§ **Provided records**
Start of Block

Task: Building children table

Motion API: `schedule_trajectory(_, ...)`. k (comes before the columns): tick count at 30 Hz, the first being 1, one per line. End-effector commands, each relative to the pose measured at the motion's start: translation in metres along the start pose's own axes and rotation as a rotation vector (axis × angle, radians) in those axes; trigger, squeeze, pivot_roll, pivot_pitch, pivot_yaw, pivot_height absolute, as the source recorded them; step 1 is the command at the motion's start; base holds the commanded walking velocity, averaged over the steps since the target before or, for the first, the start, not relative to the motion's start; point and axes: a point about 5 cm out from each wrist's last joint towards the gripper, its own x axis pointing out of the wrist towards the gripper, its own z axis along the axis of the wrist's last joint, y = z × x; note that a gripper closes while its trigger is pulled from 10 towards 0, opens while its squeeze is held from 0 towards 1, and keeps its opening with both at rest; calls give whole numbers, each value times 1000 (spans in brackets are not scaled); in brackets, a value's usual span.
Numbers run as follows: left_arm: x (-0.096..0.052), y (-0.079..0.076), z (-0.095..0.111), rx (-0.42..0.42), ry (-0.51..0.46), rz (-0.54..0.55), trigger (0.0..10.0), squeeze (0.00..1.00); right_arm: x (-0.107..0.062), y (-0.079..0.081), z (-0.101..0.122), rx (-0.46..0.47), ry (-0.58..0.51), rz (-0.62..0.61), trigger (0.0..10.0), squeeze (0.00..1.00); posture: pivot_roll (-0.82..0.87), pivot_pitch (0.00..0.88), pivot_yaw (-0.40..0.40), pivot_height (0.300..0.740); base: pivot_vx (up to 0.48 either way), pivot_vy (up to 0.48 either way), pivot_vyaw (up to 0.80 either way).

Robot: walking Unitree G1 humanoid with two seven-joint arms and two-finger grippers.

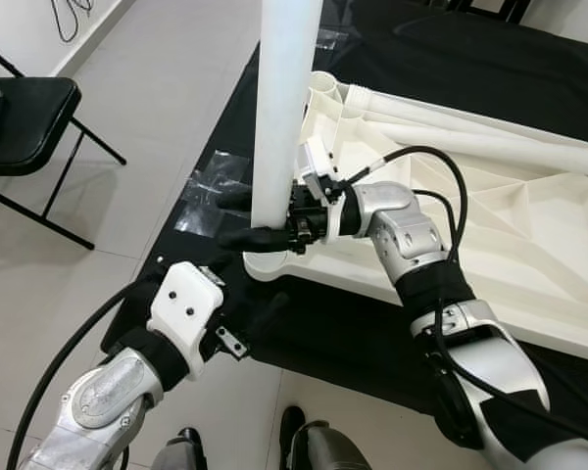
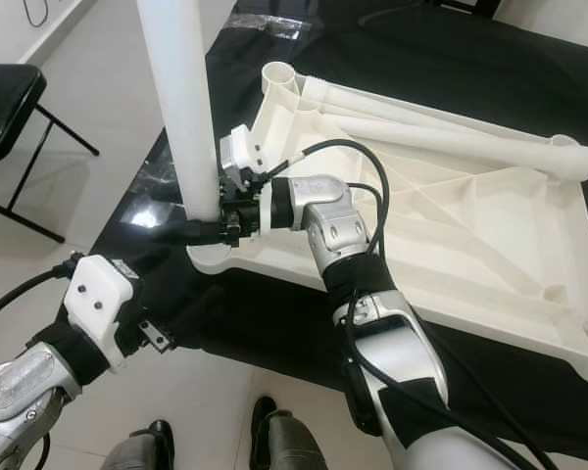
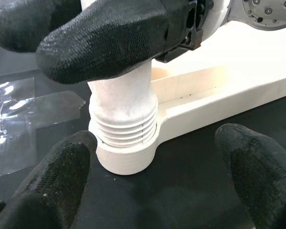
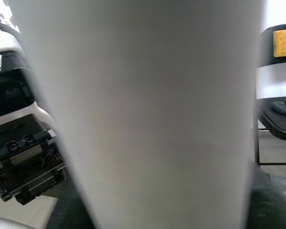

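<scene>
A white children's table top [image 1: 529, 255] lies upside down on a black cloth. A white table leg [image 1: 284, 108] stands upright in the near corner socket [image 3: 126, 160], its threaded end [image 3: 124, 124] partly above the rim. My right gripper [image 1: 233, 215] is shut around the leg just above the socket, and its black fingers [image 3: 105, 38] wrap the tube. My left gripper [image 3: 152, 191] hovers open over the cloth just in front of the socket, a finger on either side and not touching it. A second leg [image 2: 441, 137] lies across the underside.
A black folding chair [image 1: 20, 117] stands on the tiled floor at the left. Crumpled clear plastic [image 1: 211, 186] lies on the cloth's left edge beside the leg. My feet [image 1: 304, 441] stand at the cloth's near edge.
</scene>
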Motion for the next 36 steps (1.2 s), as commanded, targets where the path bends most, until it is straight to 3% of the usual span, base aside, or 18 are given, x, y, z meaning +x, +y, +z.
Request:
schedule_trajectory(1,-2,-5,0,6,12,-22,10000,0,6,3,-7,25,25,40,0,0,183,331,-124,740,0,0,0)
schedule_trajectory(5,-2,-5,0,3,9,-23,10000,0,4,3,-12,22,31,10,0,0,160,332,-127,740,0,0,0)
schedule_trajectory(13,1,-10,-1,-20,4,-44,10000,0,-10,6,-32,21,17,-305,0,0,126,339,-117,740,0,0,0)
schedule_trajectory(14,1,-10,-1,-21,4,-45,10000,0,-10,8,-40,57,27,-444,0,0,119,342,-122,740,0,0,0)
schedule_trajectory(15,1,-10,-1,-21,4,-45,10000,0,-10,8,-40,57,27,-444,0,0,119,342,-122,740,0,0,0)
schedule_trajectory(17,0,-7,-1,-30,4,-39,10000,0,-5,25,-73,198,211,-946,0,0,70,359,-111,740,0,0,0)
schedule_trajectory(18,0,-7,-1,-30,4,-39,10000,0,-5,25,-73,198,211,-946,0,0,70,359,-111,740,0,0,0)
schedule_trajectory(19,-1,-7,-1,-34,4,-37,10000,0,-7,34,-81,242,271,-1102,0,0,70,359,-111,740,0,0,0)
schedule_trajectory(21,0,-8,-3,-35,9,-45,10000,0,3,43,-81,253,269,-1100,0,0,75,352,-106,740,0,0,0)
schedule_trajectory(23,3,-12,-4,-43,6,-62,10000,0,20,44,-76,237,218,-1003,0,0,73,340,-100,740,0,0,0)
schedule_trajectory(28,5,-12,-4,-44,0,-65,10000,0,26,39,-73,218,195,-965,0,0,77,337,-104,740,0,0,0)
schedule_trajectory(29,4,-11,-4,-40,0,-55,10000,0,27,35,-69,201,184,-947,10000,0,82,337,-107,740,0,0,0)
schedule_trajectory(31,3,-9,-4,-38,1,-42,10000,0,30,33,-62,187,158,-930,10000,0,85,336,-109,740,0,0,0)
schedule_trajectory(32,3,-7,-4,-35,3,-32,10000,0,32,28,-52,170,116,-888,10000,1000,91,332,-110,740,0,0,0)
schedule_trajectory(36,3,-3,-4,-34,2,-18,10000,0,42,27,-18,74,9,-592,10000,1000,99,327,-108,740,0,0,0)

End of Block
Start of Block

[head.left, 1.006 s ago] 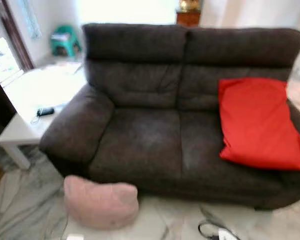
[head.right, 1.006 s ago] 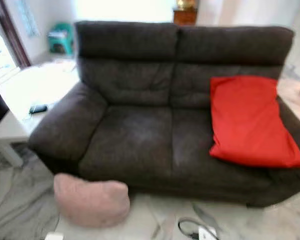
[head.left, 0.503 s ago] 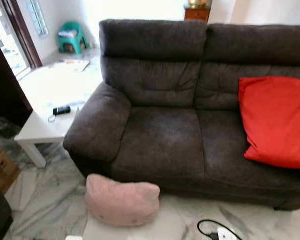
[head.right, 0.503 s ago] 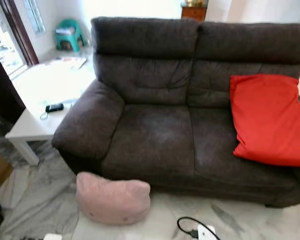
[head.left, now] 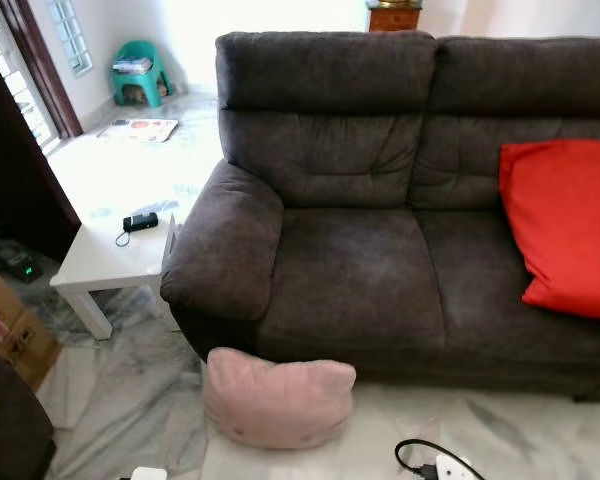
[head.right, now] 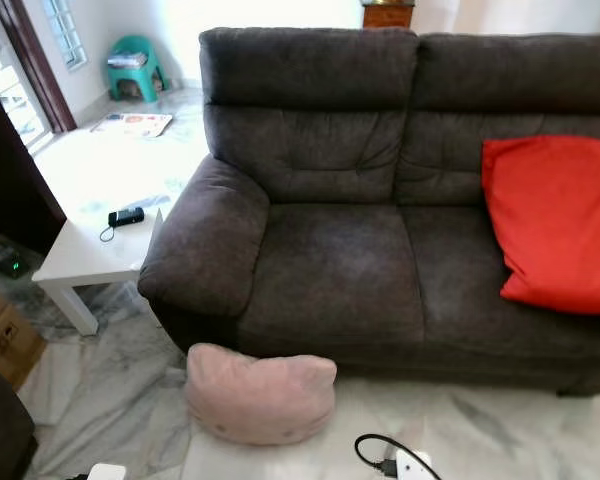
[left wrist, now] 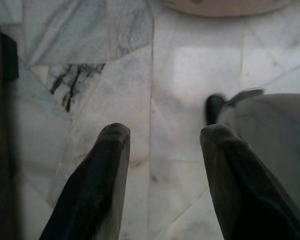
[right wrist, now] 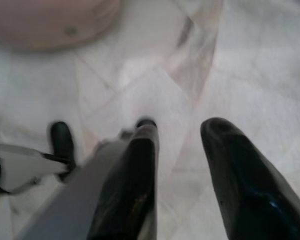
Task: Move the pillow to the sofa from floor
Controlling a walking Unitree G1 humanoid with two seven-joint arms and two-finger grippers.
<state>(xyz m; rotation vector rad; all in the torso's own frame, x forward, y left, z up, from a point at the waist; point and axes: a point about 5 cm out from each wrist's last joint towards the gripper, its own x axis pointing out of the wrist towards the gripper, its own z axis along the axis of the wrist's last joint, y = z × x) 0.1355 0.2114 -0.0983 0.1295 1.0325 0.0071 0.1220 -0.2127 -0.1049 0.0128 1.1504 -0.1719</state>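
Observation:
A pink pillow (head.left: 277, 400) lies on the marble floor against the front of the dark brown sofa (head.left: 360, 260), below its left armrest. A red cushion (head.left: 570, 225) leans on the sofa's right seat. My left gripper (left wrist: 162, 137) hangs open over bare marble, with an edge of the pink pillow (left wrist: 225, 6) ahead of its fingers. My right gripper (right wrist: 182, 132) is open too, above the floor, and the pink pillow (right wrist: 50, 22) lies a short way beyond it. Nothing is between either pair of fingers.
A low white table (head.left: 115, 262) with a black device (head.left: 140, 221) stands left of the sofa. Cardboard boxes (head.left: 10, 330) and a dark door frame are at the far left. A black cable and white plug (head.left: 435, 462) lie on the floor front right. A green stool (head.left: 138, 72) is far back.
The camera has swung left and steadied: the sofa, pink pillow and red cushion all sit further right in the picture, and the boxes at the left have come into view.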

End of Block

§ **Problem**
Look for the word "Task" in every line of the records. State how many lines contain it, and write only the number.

§ **Exercise answer**
2